■ **Exercise brief**: Report how many lines in the data below hold "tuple", with no other words.

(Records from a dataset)
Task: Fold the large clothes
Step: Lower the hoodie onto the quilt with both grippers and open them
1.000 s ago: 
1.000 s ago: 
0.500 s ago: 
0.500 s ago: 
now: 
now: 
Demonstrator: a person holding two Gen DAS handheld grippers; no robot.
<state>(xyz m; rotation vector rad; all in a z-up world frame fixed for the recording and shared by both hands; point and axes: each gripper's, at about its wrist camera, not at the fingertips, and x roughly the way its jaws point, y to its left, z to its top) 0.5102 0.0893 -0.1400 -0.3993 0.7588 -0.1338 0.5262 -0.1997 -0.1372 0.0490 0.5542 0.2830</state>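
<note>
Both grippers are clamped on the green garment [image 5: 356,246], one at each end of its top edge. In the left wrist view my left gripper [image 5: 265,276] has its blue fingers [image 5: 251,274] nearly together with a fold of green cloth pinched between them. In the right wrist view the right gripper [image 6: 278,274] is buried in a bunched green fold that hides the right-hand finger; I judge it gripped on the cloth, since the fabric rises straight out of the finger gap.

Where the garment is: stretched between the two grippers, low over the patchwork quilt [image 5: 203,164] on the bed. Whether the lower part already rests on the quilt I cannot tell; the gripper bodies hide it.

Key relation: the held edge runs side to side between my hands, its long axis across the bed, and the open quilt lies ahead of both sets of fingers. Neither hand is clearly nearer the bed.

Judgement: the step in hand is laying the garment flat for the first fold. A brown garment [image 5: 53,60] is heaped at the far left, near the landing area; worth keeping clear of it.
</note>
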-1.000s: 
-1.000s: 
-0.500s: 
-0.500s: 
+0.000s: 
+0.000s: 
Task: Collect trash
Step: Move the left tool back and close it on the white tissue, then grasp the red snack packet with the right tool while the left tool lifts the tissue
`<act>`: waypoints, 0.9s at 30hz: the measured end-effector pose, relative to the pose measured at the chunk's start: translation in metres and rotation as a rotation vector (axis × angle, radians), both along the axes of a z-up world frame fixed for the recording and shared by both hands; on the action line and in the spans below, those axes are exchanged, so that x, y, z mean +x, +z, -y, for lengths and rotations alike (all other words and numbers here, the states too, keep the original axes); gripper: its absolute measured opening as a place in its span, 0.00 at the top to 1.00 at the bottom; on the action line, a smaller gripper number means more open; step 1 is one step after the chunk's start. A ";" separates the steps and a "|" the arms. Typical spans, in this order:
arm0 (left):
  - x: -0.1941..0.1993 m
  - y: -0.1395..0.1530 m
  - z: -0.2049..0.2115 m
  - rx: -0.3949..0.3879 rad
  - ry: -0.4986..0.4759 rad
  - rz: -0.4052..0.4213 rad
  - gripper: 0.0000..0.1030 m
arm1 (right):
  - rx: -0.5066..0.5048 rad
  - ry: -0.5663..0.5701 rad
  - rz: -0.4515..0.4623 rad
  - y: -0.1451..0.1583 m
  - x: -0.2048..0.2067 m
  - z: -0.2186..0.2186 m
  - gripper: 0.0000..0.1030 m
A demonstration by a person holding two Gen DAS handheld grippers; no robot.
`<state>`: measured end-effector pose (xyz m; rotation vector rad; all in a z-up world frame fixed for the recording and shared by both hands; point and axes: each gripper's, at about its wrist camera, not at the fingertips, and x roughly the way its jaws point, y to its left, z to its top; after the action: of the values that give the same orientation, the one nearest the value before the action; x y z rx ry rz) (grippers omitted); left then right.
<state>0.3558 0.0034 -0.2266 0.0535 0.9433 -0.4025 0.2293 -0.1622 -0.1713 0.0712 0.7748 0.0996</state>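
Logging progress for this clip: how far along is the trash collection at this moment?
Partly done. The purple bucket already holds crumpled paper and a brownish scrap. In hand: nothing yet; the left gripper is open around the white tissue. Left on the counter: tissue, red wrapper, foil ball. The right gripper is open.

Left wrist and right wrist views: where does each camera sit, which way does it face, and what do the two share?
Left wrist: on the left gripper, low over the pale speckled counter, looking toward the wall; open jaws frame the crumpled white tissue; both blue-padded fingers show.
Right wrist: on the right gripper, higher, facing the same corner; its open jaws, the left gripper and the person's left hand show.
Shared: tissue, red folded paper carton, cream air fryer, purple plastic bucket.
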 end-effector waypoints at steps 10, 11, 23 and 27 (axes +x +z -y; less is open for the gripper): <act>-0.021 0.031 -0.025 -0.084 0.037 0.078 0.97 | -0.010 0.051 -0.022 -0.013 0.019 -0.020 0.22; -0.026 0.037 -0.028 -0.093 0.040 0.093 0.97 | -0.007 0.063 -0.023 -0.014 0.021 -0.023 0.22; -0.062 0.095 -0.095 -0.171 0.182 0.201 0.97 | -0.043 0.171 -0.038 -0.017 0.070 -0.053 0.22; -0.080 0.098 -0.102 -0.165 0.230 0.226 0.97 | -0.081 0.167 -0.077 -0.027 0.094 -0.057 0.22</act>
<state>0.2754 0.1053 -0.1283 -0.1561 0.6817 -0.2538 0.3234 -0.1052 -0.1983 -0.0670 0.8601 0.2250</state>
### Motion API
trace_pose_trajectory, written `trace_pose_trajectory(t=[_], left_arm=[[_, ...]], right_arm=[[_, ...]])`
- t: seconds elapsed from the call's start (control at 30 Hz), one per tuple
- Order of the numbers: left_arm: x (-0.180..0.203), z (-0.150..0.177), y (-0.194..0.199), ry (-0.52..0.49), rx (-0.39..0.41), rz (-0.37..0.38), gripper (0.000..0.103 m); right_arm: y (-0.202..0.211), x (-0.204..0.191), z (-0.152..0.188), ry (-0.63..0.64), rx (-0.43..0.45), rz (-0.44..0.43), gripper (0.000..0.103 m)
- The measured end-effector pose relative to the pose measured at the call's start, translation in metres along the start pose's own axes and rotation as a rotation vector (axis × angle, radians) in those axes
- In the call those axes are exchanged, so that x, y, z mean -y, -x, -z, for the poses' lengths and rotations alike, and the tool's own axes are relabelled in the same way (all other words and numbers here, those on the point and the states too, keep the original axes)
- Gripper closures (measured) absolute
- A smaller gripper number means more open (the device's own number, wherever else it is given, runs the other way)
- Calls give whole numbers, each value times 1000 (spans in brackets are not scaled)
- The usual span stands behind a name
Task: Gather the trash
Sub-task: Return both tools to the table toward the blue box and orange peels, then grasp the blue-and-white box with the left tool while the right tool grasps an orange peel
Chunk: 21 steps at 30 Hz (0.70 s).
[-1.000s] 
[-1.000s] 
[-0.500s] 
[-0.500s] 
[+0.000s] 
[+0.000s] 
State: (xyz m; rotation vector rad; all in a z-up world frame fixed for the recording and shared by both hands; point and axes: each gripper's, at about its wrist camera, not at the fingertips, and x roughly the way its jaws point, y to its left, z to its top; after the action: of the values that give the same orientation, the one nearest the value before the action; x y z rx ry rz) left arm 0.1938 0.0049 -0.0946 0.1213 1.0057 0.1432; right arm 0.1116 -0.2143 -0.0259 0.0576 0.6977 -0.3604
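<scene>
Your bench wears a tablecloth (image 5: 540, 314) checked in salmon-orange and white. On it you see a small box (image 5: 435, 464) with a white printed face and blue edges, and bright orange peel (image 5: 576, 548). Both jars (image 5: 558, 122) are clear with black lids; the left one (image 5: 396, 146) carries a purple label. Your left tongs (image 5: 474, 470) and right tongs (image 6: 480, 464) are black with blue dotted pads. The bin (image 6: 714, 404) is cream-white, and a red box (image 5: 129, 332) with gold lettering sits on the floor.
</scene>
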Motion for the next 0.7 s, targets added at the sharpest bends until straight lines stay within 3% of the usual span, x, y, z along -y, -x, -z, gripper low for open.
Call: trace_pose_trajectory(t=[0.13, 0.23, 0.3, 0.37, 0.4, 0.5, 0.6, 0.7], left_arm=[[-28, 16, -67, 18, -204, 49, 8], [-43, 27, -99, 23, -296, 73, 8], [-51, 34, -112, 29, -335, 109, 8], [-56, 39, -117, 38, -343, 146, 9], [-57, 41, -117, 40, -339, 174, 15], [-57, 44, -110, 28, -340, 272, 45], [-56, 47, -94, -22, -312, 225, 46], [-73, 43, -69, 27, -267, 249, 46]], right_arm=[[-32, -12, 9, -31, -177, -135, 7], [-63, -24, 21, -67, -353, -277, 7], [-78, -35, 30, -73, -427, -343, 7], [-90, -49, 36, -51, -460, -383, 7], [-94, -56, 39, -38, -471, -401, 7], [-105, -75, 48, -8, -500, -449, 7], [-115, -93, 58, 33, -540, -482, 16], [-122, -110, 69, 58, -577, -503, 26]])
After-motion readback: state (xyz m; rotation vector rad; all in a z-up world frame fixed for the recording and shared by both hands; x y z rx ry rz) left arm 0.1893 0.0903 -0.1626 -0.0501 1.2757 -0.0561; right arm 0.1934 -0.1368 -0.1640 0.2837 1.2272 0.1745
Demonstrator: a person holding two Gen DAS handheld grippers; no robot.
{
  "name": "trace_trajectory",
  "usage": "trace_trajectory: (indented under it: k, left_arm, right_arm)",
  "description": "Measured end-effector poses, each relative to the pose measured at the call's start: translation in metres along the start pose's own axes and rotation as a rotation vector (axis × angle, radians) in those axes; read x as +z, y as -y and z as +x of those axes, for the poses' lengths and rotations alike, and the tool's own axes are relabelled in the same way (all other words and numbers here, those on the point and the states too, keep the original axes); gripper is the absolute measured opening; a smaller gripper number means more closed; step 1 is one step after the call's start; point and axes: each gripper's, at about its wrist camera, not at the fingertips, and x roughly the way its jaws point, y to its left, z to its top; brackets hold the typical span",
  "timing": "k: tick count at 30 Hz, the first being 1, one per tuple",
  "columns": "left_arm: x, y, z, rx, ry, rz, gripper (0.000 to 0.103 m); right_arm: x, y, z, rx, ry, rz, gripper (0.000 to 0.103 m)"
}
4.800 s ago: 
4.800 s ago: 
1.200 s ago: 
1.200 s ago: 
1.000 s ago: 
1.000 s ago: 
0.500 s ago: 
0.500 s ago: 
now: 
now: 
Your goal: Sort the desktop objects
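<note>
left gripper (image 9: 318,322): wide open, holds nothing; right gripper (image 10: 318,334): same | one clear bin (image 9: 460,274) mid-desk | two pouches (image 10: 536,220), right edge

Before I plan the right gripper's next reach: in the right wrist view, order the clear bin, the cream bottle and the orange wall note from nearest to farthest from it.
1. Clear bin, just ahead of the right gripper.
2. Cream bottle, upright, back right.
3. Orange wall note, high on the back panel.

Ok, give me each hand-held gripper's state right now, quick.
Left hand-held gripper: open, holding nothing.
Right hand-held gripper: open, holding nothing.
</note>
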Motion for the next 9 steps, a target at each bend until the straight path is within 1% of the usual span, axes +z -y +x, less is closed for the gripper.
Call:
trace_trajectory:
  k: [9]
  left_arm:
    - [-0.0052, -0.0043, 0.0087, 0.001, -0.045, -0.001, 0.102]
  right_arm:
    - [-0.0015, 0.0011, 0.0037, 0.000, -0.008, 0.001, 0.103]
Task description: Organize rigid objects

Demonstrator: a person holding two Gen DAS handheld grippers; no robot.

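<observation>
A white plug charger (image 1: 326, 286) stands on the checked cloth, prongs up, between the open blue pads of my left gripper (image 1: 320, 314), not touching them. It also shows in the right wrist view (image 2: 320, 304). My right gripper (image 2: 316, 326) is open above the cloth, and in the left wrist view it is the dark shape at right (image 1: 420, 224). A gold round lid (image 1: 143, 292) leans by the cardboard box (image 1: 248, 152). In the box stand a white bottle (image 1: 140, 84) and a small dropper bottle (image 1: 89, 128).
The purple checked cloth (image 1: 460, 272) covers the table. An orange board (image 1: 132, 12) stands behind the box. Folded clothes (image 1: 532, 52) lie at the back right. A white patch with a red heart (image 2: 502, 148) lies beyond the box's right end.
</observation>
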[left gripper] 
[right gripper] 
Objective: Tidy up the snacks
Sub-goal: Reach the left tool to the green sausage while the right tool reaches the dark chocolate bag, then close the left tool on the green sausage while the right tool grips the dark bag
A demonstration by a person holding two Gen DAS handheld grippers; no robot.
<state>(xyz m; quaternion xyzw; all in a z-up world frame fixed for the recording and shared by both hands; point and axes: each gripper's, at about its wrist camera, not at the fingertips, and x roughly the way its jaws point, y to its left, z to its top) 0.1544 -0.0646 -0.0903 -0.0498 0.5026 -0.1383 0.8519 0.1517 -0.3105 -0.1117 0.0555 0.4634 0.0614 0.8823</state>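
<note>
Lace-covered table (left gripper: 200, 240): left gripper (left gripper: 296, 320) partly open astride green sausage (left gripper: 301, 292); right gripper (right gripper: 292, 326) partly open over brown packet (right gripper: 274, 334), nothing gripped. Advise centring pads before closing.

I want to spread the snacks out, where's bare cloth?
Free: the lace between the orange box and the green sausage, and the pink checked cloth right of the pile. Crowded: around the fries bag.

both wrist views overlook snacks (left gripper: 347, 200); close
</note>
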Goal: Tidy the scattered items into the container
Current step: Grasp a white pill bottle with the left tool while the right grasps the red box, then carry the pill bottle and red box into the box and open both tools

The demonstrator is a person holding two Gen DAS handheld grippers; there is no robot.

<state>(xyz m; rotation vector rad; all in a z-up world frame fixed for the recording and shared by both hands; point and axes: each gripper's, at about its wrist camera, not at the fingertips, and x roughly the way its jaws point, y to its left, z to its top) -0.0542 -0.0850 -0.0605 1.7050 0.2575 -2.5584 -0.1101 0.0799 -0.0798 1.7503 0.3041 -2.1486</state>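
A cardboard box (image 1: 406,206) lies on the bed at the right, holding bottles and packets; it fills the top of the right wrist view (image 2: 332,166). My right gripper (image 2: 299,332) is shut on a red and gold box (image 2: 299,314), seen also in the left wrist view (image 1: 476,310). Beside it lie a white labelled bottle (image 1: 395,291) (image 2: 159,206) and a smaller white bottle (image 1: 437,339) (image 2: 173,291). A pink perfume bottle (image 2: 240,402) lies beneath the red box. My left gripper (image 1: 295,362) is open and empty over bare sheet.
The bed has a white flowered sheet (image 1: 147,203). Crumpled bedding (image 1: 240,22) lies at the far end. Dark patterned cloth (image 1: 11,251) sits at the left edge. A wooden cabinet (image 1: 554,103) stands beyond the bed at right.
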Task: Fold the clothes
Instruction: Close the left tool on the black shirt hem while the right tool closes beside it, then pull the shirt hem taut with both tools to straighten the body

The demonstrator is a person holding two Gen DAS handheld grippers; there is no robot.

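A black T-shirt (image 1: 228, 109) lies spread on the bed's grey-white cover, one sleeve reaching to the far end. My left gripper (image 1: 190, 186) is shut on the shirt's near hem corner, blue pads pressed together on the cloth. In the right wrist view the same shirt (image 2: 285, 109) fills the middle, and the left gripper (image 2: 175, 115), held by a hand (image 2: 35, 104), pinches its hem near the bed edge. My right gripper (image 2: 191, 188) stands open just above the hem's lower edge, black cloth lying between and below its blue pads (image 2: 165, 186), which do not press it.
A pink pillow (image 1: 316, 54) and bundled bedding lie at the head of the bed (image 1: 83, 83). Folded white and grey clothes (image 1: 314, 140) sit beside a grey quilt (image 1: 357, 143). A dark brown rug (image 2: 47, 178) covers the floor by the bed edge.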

■ **Exercise result**: 2